Japan Geoscience Union Meeting 2019

Presentation information

[J] Poster

M (Multidisciplinary and Interdisciplinary) » M-TT Technology & Techniques

[M-TT48] Frontiers in Geochemistry

Sun. May 26, 2019 5:15 PM - 6:30 PM Poster Hall (International Exhibition Hall8, Makuhari Messe)

convener:Hirochika Sumino(Department of Basic Science, Graduate School of Arts and Sciences, The University of Tokyo), Tetsuya Yokoyama(Department of Earth and Planetary Sciences, School of Science, Tokyo Institute of Technology), Hajime Obata(Marine inorganic chemistry division, Atmosphere and Ocean Research Institute, University of Tokyo)

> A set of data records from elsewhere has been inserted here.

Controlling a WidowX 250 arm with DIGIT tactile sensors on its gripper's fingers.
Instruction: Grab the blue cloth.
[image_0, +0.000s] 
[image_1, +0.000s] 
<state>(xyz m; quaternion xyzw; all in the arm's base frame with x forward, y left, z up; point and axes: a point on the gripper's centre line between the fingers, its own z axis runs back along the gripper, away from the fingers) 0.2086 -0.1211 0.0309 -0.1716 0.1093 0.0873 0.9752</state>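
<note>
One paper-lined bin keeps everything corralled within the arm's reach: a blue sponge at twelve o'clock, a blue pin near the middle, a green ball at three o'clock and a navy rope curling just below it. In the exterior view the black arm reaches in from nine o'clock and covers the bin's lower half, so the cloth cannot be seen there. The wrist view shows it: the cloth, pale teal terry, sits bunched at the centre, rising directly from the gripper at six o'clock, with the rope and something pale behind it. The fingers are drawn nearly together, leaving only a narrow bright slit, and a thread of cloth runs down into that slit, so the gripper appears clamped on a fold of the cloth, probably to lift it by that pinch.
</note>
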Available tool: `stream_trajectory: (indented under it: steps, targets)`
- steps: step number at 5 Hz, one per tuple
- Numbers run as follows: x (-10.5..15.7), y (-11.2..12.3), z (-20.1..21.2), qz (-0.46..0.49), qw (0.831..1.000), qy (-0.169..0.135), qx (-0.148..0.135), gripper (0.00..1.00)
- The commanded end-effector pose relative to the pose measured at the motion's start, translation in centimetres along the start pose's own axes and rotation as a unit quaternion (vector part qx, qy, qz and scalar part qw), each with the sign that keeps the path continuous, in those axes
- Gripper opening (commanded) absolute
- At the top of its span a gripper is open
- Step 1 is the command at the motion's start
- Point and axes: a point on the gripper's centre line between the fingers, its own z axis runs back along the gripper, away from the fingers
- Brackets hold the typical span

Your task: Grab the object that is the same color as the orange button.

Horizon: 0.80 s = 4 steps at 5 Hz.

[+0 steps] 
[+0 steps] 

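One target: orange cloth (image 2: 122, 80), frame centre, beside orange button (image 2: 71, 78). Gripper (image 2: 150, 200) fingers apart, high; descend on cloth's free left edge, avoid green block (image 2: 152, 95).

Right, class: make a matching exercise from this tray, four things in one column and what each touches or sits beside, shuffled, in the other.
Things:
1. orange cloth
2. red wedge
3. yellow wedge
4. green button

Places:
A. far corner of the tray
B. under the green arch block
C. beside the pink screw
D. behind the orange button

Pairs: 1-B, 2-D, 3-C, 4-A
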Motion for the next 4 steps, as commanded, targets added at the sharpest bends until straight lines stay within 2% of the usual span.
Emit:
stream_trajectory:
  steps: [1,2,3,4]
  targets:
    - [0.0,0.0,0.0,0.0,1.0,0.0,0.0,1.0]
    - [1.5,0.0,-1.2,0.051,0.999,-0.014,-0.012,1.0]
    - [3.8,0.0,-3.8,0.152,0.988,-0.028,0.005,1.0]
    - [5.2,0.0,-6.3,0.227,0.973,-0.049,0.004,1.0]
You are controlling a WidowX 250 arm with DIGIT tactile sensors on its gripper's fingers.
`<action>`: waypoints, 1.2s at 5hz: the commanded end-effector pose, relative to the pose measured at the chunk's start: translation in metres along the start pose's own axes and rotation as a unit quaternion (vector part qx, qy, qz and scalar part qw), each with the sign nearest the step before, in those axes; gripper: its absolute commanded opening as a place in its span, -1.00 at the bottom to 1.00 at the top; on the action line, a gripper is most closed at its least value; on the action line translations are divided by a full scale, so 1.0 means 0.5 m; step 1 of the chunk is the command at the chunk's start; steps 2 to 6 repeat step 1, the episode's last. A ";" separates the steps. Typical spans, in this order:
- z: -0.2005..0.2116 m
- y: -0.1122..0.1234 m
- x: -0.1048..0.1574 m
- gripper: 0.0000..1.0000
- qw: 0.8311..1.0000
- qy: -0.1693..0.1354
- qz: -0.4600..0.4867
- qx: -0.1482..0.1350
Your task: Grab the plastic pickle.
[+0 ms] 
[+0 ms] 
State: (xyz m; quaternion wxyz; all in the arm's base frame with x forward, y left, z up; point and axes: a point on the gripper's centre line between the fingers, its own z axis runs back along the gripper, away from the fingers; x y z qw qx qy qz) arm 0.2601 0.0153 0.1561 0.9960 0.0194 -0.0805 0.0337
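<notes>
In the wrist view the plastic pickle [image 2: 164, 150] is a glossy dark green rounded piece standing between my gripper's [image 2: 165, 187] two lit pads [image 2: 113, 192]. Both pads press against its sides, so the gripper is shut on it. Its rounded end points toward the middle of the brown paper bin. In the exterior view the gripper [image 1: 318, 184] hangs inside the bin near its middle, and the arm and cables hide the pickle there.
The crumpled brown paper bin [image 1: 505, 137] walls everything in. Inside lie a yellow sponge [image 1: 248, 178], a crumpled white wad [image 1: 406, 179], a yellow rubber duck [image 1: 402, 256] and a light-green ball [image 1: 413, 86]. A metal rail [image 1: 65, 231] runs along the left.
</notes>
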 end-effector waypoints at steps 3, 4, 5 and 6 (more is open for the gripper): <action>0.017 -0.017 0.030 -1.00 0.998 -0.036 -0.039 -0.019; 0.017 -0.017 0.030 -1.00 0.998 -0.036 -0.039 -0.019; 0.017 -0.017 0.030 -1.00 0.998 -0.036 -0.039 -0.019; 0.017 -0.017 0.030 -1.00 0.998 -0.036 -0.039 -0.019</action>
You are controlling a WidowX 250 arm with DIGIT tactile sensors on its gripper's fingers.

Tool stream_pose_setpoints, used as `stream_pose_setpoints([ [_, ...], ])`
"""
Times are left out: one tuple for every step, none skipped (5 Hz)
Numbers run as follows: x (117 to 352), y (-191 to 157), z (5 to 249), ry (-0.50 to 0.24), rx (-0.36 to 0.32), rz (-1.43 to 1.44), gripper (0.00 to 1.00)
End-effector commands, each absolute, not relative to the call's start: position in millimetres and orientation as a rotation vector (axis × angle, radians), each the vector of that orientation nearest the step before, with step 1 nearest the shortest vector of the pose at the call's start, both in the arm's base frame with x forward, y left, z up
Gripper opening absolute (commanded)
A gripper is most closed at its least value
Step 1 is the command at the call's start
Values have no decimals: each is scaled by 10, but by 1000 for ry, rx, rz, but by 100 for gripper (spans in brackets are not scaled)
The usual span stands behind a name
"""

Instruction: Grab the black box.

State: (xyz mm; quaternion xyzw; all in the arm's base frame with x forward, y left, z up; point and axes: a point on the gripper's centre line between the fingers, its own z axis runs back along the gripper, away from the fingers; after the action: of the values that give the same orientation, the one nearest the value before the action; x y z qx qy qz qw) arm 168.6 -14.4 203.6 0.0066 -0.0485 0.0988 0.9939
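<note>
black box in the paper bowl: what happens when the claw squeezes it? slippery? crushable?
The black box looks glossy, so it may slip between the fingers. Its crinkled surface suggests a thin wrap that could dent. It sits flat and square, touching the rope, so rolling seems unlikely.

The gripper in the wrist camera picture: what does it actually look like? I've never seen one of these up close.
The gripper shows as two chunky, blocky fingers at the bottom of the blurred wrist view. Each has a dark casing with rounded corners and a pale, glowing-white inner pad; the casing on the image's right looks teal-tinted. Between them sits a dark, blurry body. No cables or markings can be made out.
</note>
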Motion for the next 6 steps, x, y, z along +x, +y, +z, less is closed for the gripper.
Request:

[MTT48-P04] In-situ and meteoric 10Be and 26Al measurements: Improved preparation and application at the University of Tokyo

*Yusuke Yokoyama1,2,3, Masako Yamane7, Atsunori Nakamura4, Yosuke Miyairi1, Kazuho Horiuchi5, Takahiro AZE1, Hiroyuki Matsuzaki6, Yoshiki Shirahama4, Yuka Ando1 (1.Atmosphere and Ocean Research Institute, University of Tokyo, 2.Department of Earth and Planetary Science, University of Tokyo, 3.Department of Biogeochemistry, Japan Agency for Marine-Earth Science and Technology, 4.Geological Survey of Japan, National Institute of Advanced Industrial Science and Technology, 5.Graduate School of Science and Technology, Hirosaki University, 6.Micro Analysis Laboratory, Tandem Accelerator, University of Tokyo, 7.Division for Chronological Research, Institute for Space–Earth, Environmental Research, Nagoya University)

Keywords:Cosmogenic nuclides, Accelerator Mass Spectrometry

Cosmogenic radionuclides have been widely used to decipher Earth surface processes. At the University of Tokyo Accelerator Mass Spectrometry facility (5 MV Tandem accelerator), we have been measuring both in-situ and meteoric cosmogenic 10Be and 26Al. In this presentation, we report some development of methodology, including how to prepare target samples chemically to reduce their background. We then introduce some examples using the method to provide further insights into earth surface processes. These studies include: i) exposure to reveal the history of the growths and decays of the Antarctic ice sheet, ii) studying ice shelf collapse history, iii) palaeomagnetic excursion reconstructions using ice cores, iv) understanding the erosion rates using depth profiles of mid latitude outcrops, v) providing the timing of impact crater formation.